Dr. Michael Mina, an epidemiologist who's the Chief Science Officer for eMed, a medical company that certifies at-home diagnostic testing, says the FDA's lab tests may not imply that omicron is less detectible in antigen or PCR tests at all. It likely means a smaller amount of the more-infectious omicron is needed to get someone infected.
"When measured against a certain amount of virus, the tests perform equally well across all variants, including Omicron," Dr. Mina said.
"But, when asked how well do tests detect Omicron given an amount of 'infectivity' in cells, tests were less sensitive for Omicron v Delta. Importantly, the issue isn’t the test! Instead it shows a difference in Omicron infectiousness - and thus impacts ALL tests (PCR too)," the former assistant professor of epidemiology and immunology and infectious diseases at Harvard T.H. Chan School of Public Health wrote in a series of tweets.
Citing a recent study by the U.K. government, Dr. Mina said they found no rapid test sensitivity for omicron.
While the FDA didn't specify the brands of diagnostic tests used in its research, there are currently 42 approved by the agency.
Omicron has fueled unprecedented daily infections across the U.S. and New York, which shattered its own single-day record at least eight times in the last 11 days.
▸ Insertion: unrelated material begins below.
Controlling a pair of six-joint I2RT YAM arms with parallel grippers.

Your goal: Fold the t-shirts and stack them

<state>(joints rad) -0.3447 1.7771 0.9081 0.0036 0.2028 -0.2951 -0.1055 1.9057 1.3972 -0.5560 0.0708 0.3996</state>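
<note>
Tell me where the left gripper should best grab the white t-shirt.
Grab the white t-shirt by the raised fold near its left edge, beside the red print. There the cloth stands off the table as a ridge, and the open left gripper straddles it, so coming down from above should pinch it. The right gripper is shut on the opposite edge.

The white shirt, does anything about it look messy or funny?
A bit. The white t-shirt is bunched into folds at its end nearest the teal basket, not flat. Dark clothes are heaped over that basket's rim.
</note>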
The variant, the first local case of which was reported on Dec. 2, accounted for 73.3% of genetically sequenced positive New York COVID samples uploaded to GISAID, the world's largest repository of COVID-19 sequences, over the last two weeks. That's up from about 66% a day ago, 11.1% in the two-week period ending Dec. 18 and from 2.2% in the two-week period before that, state data shows.
CDC data for the latest two weeks says omicron could account for anywhere from 70% to 97% of current infections in the New York area for the week ending Dec. 25. Nationally, the prevalence is estimated to be as high as 74%, the agency says.